We began this work more than a decade ago in collaboration with many community stakeholders, and we continue to seek to leverage our role as long-term economic engine on the South Side and the city of Chicago to bring high-quality retail, services, amenities, jobs and economic opportunities to the South Side and Hyde Park generally.
Fast-forward to today, and the university is a landlord to 69 retail tenant spaces, leveraging our role as an economic anchor to attract and maintain a mix of local and national businesses. We work with many community partners to promote a vibrant commercial corridor, at the same time balancing our responsibilities as a landlord and a careful steward of university financial resources.
Harper Court was one of the initial projects the university worked on to improve retail businesses. Overall, we have a vacancy rate of 7%, and about 63% of businesses in our retail portfolio are locally owned businesses and we feel good about that. Harper Court has become a cornerstone of that approach.

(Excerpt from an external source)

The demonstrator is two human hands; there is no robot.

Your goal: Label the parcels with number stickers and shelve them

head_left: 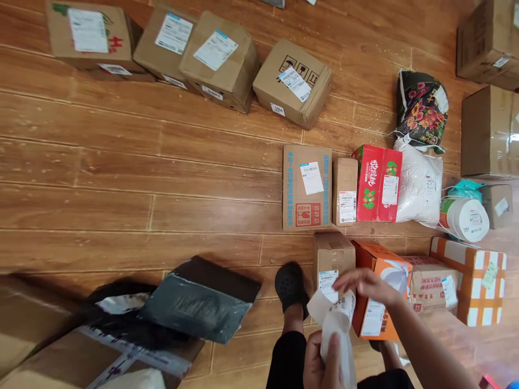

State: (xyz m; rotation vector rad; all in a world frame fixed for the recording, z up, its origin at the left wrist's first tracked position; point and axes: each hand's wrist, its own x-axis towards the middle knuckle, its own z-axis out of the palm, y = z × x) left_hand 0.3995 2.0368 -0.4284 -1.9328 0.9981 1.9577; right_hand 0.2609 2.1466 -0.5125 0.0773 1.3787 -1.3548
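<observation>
Low in the head view, my left hand [319, 361] is closed around a strip of white sticker labels [338, 337]. The strip's upper end curls over, and small printed barcodes show near it. My right hand [368, 285] reaches in from the right, just above that curled end, with its fingers stretched out. Whether a fingertip touches the strip I cannot tell. Beneath my hands stand a brown carton [334, 249] with a shipping label and an orange box [379, 259] with a white pattern, both partly covered by my hands and the strip.
A fragile-marked carton [307, 186], a red box [375, 183], a white sack [419, 183] and a white tub [472, 219] form a row ahead. An orange-white checked box [468, 275] stands right. Several cartons [221, 59] line the far floor. A dark mailer [198, 302] lies left.
</observation>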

The University of Chicago is a long-term economic anchor on the South Side, and we have worked with community stakeholders for more than a decade to attract new retail and amenities to 53rd Street.

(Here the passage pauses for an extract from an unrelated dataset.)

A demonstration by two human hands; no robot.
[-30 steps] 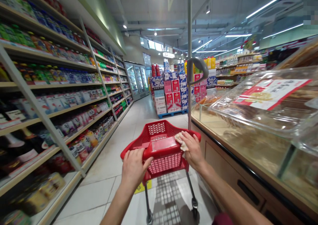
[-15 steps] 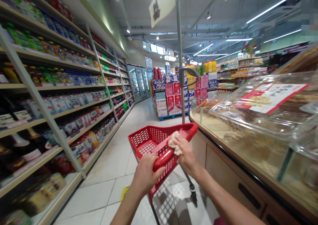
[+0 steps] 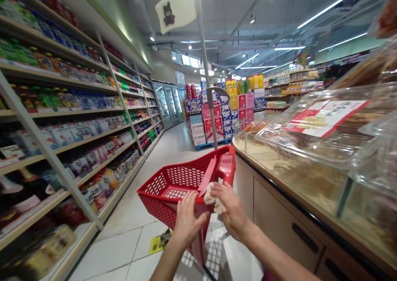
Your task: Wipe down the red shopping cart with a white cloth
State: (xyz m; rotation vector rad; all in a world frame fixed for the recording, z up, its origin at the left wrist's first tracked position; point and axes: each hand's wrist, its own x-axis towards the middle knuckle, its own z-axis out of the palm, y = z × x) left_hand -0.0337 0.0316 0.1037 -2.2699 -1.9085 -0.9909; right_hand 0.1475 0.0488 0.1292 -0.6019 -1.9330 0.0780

The commercial real estate operations [CREO] team views our role as a collaborator and a facilitator to promote a vibrant commercial corridor, at the same time balancing our responsibilities as a landlord. CREO serves as a landlord to 69 retail tenants in Hyde Park with a particular focus on attracting and supporting local and diverse businesses. And we have leveraged many resources of the university to support commercial activity.
For example, we relocated hundreds of administrative staff members to office space on 53rd Street to help boost daytime population and open[ed] the Polsky Exchange on 53rd Street where it is a resource for both the university and local entrepreneurs.
The university does not currently have plans for major [commercial] acquisition this year. We evaluate opportunities as they arise considering community and university priorities, financial feasibility and long-term strategic value.
Covid-19 has been extremely difficult for retailers and small businesses, but we see clear signs of economic vitality in our community. Since the beginning of 2021, we have welcomed a dozen new businesses to Hyde Park including tenants opening their first South Side location, such as Small Cheval, Sweetgreen and Fairgrounds Coffee.
Our vacancy rate is around 7%, and sales per square foot across our portfolio have increased 25% since 2019. We are seeing strong demand for retail space in Hyde Park from a diverse mix of tenants, and we currently have negotiations in process for six new businesses.